Le président Donald Trump affirme que le dossier soudanais figure parmi ses priorités. Son conseiller spécial pour les affaires arabes et africaines, Mesad Boulos, insiste sur l’importance d’un dialogue « soudano-soudanais » et sur la nécessité d’aboutir à une transition vers un gouvernement civil indépendant. Mais derrière cette rhétorique, les contradictions s’accumulent.
Car ce conseiller est lui-même accusé de soutenir les Émirats arabes unis, parrains des Forces de soutien rapide (FSR), dont les exactions sont au cœur de la tragédie soudanaise. Comment prétendre incarner une médiation crédible lorsque l’on est soupçonné de proximité avec l’un des principaux bailleurs de la milice la plus contestée du pays ? Cet échec diplomatique fragilise la position américaine et nourrit la méfiance des acteurs soudanais.
Pendant ce temps, la réalité du terrain impose son propre rythme. L’armée soudanaise a enregistré des avancées notables au Kordofan et au Darfour, reprenant des localités stratégiques telles qu’Abou Gamra, Koulbous et Jebel Moura. La menace plane désormais sur El Geneina, capitale du Darfour occidental, dont la chute entraînerait des conséquences humanitaires et politiques considérables.

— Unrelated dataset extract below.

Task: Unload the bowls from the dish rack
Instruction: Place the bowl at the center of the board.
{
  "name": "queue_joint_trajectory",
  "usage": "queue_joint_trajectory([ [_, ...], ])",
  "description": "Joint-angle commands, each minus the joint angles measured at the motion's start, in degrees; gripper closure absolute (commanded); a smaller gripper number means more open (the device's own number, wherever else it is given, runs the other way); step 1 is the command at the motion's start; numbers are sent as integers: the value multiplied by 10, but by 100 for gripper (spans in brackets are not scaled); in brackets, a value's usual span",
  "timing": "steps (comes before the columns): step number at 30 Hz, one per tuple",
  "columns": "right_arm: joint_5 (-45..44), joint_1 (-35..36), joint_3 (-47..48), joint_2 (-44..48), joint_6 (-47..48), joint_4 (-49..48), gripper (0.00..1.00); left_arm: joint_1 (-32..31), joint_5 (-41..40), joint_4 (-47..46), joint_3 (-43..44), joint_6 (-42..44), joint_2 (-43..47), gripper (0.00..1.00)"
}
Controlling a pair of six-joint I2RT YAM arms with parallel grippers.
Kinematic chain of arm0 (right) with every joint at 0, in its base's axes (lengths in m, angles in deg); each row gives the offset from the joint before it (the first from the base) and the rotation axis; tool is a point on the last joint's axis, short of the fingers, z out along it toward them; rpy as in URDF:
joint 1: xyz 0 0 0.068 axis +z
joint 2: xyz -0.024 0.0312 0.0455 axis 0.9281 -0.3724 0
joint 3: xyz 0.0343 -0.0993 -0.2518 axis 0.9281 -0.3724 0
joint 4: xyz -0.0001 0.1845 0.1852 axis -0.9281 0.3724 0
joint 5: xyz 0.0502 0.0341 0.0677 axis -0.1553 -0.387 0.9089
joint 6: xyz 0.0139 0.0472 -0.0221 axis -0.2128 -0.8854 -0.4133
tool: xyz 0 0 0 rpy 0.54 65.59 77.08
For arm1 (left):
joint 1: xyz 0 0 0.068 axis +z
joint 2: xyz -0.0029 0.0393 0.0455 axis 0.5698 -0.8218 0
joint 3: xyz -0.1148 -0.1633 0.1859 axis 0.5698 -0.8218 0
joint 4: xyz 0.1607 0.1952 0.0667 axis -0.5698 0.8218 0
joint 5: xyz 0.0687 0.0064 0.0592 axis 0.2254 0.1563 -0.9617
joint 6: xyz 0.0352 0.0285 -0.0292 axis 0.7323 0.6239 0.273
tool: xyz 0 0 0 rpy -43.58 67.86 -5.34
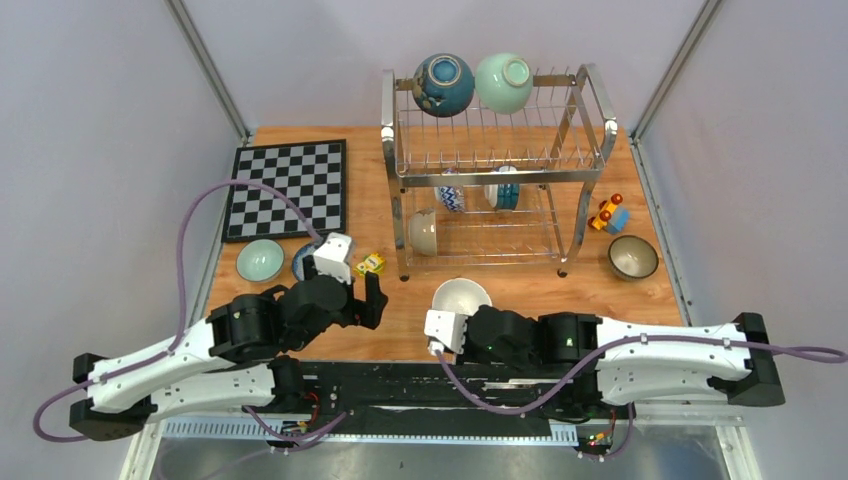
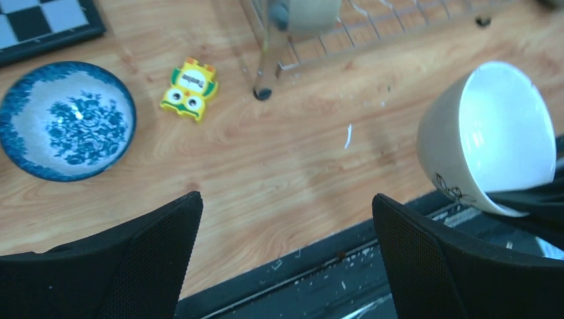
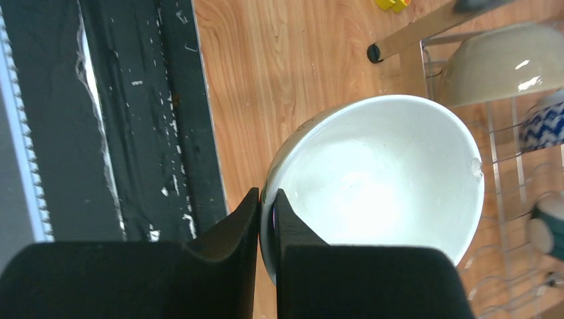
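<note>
Right claw (image 3: 266,212) pinching white bowl (image 3: 372,179) rim; left claw (image 2: 286,259) spread.

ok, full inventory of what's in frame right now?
dish rack: 1, silver, far centre
top-tier bowls: 2, dark blue, mint green
lower-tier bowls: 3, cream, blue-patterned, teal-and-white
table bowls: 3, pale green, blue-floral (near left), dark-rimmed (right)
white bowl: 1, held tilted, near centre
chessboard: 1, black-and-white, far left
toy block: 1, yellow, by rack foot
toy car: 1, multicoloured, right of rack
left tool: 1, black, open, empty
right tool: 1, black, shut on white bowl's rim
</note>
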Motion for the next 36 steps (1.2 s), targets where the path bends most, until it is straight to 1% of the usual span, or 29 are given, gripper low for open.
queue_joint_trajectory([
  [1,-53,42,41,-10,116,-8,100,-3,99,20,19,42,-20,0],
  [5,-52,91,52,-30,161,5,100,-3,137,10,25,64,-8,0],
  [9,-52,130,62,-51,199,32,100,-3,155,2,32,73,19,0],
  [14,-27,152,93,-85,226,78,100,-3,189,3,57,94,24,0],
  [18,-8,156,117,-112,238,107,100,-3,223,13,78,106,-8,0],
  [21,2,156,132,-128,245,121,100,-3,253,36,91,112,-62,0],
  [23,6,156,139,-134,251,126,100,-3,260,51,102,113,-101,1],
  [26,10,157,146,-139,255,129,100,-3,263,56,110,112,-134,4],
  [30,13,156,154,-147,256,131,100,-3,276,49,114,115,-154,10],
  [34,22,157,163,-155,256,133,100,-3,276,75,129,123,-186,19],
  [36,24,157,164,-156,254,133,100,-3,275,81,127,123,-197,27],
])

Face à cette dynamique, il ne suffit plus de répéter des slogans diplomatiques. La transition vers une gouvernance civile ne pourra se faire que si les médiateurs internationaux apparaissent impartiaux et s’attaquent aux causes profondes du conflit : la militarisation du pouvoir, l’impunité des FSR, et l’ingérence de parrains régionaux.
Le peuple soudanais aspire à une paix véritable et à une gouvernance civile. Mais cette aspiration ne peut être satisfaite par des initiatives entachées de soupçons de partialité.
"Si Washington veut réellement jouer un rôle, il lui faudra rompre avec les ambiguïtés, reconnaître les réalités militaires sur le terrain, et soutenir un processus qui place les civils soudanais au centre, plutôt que de les reléguer au rang de spectateurs d’un jeu de puissances", Madani Hussein, membre de la société civile.
Avec les nouvelles sur l’encerclement d’El-Obeid par les FSR et de le rapprochement de l'armée soudanaise de la ville stratégique d’Eljeneina, la peur de possibles violations des droits de l’Homme plane. Les souvenirs des atrocités commises à El-Fasher par les FSR et à Eljazeera par des milices alliées à l’armée soudanaise font redouter le pire.